Артиллеристы отдыхали. В яме горел небольшой бездымный костер, вокруг которого сидели солдаты, и только Игнатьев, осанистый мужик в годах, еще раз протирал ветошью двухсполовинойпудовые снаряды, разложенные на земле неподалеку от орудий, уставивших в темнеющее небо свои кургузые зевластые жерла. Это был уже ритуал — особой нужды в подобном священнодействии не было.
— Хороши поросята, ваше благородие, — сказал он, заметив Демина, — ужо порадуем завтра австрияков ветчинкой тротиловой.
«Да, порадуем» — подумал поручик, вспомним свое изумление при виде количества снарядов, доставленных на батарею перед наступлением. Четыре тысячи гранат — стреляй, не хочу, пока стволы не выйдут из строя! И приказ — снарядов не жалеть, кончатся — подвезем еще. «Снарядный голод», кошмар пятнадцатого года, остался в прошлом — батарея Демина могла непрерывно вести огонь в течение суток (если, конечно, не отвлекаться на еду и сон).
Когда Демин подошел к костру, солдаты было встали, но он остановил их движением руки:
— Сидите, братцы. Отдыхайте, день завтра обещает быть трудным.

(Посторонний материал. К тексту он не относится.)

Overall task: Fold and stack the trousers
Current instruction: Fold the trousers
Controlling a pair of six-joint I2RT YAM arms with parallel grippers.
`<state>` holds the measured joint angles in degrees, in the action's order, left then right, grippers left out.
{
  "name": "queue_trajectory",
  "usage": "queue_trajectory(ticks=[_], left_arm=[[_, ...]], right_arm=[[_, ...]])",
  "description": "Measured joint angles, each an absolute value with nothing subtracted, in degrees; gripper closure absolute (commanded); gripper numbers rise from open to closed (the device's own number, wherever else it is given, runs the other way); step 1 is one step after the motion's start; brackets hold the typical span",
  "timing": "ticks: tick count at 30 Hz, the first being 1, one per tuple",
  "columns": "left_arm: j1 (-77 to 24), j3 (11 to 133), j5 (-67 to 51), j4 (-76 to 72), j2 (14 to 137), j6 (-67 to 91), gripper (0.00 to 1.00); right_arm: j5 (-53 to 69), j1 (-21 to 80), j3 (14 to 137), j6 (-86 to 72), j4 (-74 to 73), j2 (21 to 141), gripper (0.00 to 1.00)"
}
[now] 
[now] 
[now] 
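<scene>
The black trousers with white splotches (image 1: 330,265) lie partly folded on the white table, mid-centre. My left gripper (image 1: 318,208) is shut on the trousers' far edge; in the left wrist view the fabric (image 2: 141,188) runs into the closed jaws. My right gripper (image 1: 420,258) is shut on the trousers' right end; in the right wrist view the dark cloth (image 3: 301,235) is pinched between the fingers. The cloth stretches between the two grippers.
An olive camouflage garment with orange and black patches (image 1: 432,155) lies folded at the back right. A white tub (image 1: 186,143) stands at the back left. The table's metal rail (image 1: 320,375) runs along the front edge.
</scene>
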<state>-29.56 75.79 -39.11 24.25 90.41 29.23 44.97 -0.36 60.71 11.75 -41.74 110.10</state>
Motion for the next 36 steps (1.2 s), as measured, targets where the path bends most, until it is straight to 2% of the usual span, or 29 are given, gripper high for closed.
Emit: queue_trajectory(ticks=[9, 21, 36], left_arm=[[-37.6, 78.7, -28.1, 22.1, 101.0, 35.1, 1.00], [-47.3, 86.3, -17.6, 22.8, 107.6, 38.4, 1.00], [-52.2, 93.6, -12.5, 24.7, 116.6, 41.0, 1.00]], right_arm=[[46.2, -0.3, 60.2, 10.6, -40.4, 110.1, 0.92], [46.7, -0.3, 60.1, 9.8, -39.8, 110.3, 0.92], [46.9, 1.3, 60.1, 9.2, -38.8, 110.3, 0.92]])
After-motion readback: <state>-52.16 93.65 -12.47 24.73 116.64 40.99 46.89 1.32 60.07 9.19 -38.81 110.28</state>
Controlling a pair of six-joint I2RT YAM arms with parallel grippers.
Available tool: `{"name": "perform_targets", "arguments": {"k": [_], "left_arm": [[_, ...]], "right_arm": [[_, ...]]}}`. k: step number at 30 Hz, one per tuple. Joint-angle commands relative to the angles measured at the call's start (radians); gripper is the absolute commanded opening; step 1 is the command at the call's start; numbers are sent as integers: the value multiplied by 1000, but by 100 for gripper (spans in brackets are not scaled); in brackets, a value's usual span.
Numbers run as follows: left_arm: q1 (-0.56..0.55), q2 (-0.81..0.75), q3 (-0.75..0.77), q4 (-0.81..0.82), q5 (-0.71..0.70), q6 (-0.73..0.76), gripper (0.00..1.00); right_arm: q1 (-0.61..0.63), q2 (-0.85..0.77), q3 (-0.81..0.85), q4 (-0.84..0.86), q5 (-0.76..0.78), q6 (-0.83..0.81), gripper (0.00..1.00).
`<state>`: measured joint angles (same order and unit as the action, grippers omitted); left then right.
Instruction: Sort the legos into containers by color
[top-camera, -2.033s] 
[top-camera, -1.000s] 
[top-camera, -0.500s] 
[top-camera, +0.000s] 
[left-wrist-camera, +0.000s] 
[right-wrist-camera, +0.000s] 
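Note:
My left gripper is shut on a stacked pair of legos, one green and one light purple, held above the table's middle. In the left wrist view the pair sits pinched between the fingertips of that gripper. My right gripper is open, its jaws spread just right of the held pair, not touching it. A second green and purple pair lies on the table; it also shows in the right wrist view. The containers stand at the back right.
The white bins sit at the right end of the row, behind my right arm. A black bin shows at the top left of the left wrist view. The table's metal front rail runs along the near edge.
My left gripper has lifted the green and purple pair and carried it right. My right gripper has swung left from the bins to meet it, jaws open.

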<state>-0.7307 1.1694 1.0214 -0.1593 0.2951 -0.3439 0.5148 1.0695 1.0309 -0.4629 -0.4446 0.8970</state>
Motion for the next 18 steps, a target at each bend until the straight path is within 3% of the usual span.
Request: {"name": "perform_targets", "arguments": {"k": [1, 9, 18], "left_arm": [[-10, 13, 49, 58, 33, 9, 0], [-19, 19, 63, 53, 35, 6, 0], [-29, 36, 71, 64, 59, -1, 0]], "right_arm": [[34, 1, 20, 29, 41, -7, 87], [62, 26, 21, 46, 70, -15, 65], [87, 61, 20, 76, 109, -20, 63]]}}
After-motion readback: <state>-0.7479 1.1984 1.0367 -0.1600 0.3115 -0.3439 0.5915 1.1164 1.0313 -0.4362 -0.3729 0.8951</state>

Не желая мешать, поручик отошел в сторону и присел на траву, глядя на багровый закат и покусывая сорванную травинку. «Кровь на небесах, — подумал он, — та, что прольется завтра». Стояла умиротворенная тишина, и до слуха Демина доносились обрывки негромкой беседы солдат, сидящих у костра.
— Третьего дня, сказывали, сам Брусилов приезжал. Лазал на передовую вместе со своими штабными, выглядывал в бинокль австрийские окопы. Сухощавый такой, жилистый, шустрый, в себе уверенный. «Побьем, говорит, супостата, непременно побьем!».